Employment agreements are usually reviewed carefully by both the employer and the potential employee just prior to, or at the time of signing.  They are then often placed in the employee's personnel file and forgotten about until the need arises for the employer to exercise its rights under the agreement.  If this occurs a number of years after the written agreement was signed and in that time the employee's position and/or responsibilities have changed, there is a real likelihood that a Court may find the written agreement has come to an end and been replaced by a new oral employment agreement which does not contain any of the clauses which were set out in the previous written agreement.  This means that all the conditions in the previous written agreement relating to termination notice, post-employment restraints and other employer protections will no longer apply.

It is therefore important that employment agreements are reviewed regularly to ensure their terms are still relevant to the employee's position and responsibilities and, that they comply, in all respects with the current legislation.

The problem for employers, however is that employees cannot be forced to sign a new employment agreement.  An employee will usually only agree to sign a new employment agreement if the employee is provided with an incentive to do so.

There are two key occasions where an employer is in a position to require an employee to sign a updated employment agreement, without offering any extra incentive.  The two occasions are when:

  1. The employee's salary is being increased, which usually happens around the end of the financial year; and
  2. The employee is to be promoted to a more senior position. 

Tips for Reviewing Existing Employment Agreements

When reviewing any existing employment agreement to decide whether it needs updating, particular attention should be paid to the following matters:

  1. Is the position and duties still accurate?

Courts have found that a written employment agreement can be displaced by a new oral employment agreement where the employee has assumed different or additional responsibilities to those set out in the written agreement.  Any review of an existing agreement should look closely at whether the position and duties, as set out in the agreement, are the same as those which the employee is currently performing. 

  1. Does the agreement comply with the current legislation?

The Fair Work Act and the National Employment Standards commenced on 1 January 2010.  It is likely that any agreement entered into prior to that date would not have been drafted with the provisions of the Fair Work Act in mind and will require review and updating accordingly. 

In respect of executive employment agreements, if the employer is a public company, it is critical that employee agreements comply with the provisions of the Corporations Act and the ASX Listing Rules in relation to the payment of termination benefits to directors and senior executives.

  1. Is the termination notice period still appropriate?

An employer may wish to impose a longer notice of termination period for senior employees than the notice period for more junior employees.

  1. Are post employment restraints appropriate?

Unless there are express terms to the contrary in the employment agreement, an employee will be able to commence work for a competitor or go into business in competition with the employer as soon as the employment agreement is terminated.  The more senior the position the employee has with the employer, the longer the employer may wish to have the employee bound by post-employment restraints. 

Post-employment restraints will only be enforced by a Court to the extent that they are reasonable to protect genuine and legitimate interests of the employer.  Therefore, it is important that any post-employment restraints are commensurate with the level of seniority of the employee's position.

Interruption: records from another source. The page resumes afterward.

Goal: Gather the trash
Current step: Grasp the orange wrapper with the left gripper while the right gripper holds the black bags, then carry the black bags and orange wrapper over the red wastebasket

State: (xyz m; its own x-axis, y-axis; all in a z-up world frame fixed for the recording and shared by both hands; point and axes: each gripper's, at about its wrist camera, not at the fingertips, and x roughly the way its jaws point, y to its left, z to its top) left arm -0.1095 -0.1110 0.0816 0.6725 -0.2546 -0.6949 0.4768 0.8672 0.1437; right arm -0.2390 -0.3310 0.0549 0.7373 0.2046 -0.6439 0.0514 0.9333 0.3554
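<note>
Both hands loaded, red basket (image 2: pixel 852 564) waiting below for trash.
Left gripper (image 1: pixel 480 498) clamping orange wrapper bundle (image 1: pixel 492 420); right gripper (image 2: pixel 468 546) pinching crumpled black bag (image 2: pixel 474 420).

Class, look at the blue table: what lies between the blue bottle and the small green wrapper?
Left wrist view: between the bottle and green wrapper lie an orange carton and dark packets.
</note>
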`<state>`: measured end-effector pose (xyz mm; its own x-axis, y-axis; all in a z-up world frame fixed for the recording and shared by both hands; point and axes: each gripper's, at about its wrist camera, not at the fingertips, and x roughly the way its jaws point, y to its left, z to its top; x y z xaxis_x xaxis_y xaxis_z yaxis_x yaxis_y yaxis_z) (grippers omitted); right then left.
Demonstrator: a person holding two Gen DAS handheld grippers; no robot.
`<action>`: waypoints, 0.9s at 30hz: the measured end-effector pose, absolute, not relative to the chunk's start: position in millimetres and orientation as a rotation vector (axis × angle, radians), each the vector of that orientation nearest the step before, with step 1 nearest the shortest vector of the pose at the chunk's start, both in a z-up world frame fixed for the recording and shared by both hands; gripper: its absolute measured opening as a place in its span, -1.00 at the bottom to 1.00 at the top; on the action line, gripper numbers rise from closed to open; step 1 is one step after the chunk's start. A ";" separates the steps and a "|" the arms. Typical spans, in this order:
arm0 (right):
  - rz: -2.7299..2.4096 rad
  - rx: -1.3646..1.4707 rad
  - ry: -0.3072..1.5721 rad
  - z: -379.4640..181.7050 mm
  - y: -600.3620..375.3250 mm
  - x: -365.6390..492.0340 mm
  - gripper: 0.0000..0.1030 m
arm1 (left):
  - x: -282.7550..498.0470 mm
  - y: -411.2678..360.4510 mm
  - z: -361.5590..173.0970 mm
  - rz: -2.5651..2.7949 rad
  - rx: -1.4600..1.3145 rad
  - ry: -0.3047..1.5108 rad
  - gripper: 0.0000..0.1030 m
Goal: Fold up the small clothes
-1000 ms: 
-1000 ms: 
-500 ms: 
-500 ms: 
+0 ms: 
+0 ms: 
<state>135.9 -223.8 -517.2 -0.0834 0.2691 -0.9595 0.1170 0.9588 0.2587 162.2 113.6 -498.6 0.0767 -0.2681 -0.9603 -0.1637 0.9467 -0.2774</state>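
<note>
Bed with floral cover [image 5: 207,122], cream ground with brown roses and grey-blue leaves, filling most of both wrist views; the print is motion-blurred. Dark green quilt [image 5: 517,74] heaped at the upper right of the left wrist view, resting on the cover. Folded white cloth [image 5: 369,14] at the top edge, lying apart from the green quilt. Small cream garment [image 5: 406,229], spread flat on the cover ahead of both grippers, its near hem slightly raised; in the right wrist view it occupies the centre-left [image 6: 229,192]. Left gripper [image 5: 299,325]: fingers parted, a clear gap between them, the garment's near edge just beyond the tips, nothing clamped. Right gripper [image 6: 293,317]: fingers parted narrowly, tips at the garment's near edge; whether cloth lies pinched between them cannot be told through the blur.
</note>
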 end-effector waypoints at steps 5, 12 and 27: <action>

  1. Does the employment agreement protect the employee's confidential information?

Although there are common law protections available for a businesses' confidential information, an employer may also wish to include express terms protecting same in an employment agreement.  The more senior the position the more likely it is that an employee will have access to an employer's confidential information.  A company's confidential information is often one of the company's core assets.  It is therefore important to ensure that if an employee moves into a role, confidentiality provisions of the employment contract are appropriate for the position.

  1. Does the employment agreement correctly deal with remuneration issues and policies?

Often, the more senior the position, the more sophisticated the remuneration package.  If there are salary sacrifice components or a bonus scheme to which an employee may become entitled as part of a salary increase or promotion, at least the general nature of these benefits - for example how the bonus scheme works, the KPI's to be achieved, or whether the scheme is discretionary, should be recorded in the employment agreement.

Employment agreements should also be reviewed to determine whether:

  1. Any company policies apply to the employee; and
  2. If any company policies should be expressly excluded and/or included in the employer's agreement.

Some of the employer's policies may not be relevant to senior employees.